DASAR-DASAR TEKNOLOGI MANUFAKTUR
Perkembangan baru dalam dasar dan teknologi manufaktur dilatarbelakangi oleh peningkatan kekuatan persaingan global sehingga mendorong pengusaha untuk mencari metode produksi yang lebih efisien dan menghasilkan produk yang berkualitas. Oleh sebab itu diperlukan suatu penggunaan teknologi maju. Teknologi maju ini memungkinkan penurunan biaya per unit, meningkatkan fungsionalitas produk, menghasilkan produk berorientasi pada kepuasan pembeli dan memungkinkan penurunan harga jual produk.
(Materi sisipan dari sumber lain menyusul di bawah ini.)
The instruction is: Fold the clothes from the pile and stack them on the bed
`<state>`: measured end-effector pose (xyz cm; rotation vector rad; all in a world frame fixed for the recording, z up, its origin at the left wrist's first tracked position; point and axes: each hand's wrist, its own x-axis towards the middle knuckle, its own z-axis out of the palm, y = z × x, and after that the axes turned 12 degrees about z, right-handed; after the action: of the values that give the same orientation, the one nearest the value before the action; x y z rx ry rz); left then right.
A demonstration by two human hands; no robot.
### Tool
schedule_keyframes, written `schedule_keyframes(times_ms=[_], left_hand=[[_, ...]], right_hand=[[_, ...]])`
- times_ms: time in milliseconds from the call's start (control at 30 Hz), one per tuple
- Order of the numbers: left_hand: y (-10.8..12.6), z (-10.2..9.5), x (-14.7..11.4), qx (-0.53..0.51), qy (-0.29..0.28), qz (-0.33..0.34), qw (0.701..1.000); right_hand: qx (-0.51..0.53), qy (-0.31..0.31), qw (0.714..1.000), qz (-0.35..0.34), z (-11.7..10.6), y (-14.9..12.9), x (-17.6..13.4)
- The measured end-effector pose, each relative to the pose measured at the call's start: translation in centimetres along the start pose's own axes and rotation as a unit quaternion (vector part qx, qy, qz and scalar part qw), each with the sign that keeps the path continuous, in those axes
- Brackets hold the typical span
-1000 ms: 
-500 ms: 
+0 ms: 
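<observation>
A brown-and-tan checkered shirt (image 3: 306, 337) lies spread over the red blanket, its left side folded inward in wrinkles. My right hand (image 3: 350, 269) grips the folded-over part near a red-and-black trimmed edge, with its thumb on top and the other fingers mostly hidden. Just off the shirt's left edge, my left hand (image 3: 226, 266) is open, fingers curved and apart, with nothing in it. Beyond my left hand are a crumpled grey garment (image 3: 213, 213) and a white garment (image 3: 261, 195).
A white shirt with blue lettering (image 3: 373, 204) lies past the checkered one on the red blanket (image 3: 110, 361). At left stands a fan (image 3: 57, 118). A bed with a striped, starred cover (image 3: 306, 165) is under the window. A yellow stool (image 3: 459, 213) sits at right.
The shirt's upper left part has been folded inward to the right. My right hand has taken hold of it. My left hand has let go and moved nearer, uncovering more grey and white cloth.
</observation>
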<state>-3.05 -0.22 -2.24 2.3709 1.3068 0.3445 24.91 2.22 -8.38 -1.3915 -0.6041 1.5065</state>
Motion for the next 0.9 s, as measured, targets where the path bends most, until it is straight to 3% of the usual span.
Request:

Penggunaan teknologi maju diantaranya adalah Computer Aided Design (CAD), Computer Aided Manufacturing System (CAM), Computer Integrated Manufacturing (CIM), Flexible Manufacturing System (FMS) dan sebagainya. Menurut Dan Ciampa, penerapan CIM sulit berhasil tanpa didahului dengan implementasi Total Quality Management dan Just in Time.
a. Just in Time.
Just in time dikembangkan oleh pengusaha Jepang dengan tujuan untuk penyempurnaan secara terus menerus terhadap produktivitas dan kualitas produk. JIT disebut “Pull System” yaitu sistem yang berusaha meminimumkan persediaan. Prinsip dasar dari JIT adalah kesederhanaan dan melakukan sesuatu dengan benar, artinya adanya persediaan adalah kewajiban sehingga harus dikurangi sebisa mungkin. Manfaat persediaan yang sedikit adalah mengurangi waktu produksi, menghemat tempat dan kualitas produk yang lebih baik (mudah diketahui bila ada kesalahan produksi sertakan memberikan service yang lebih baik kepada konsumen.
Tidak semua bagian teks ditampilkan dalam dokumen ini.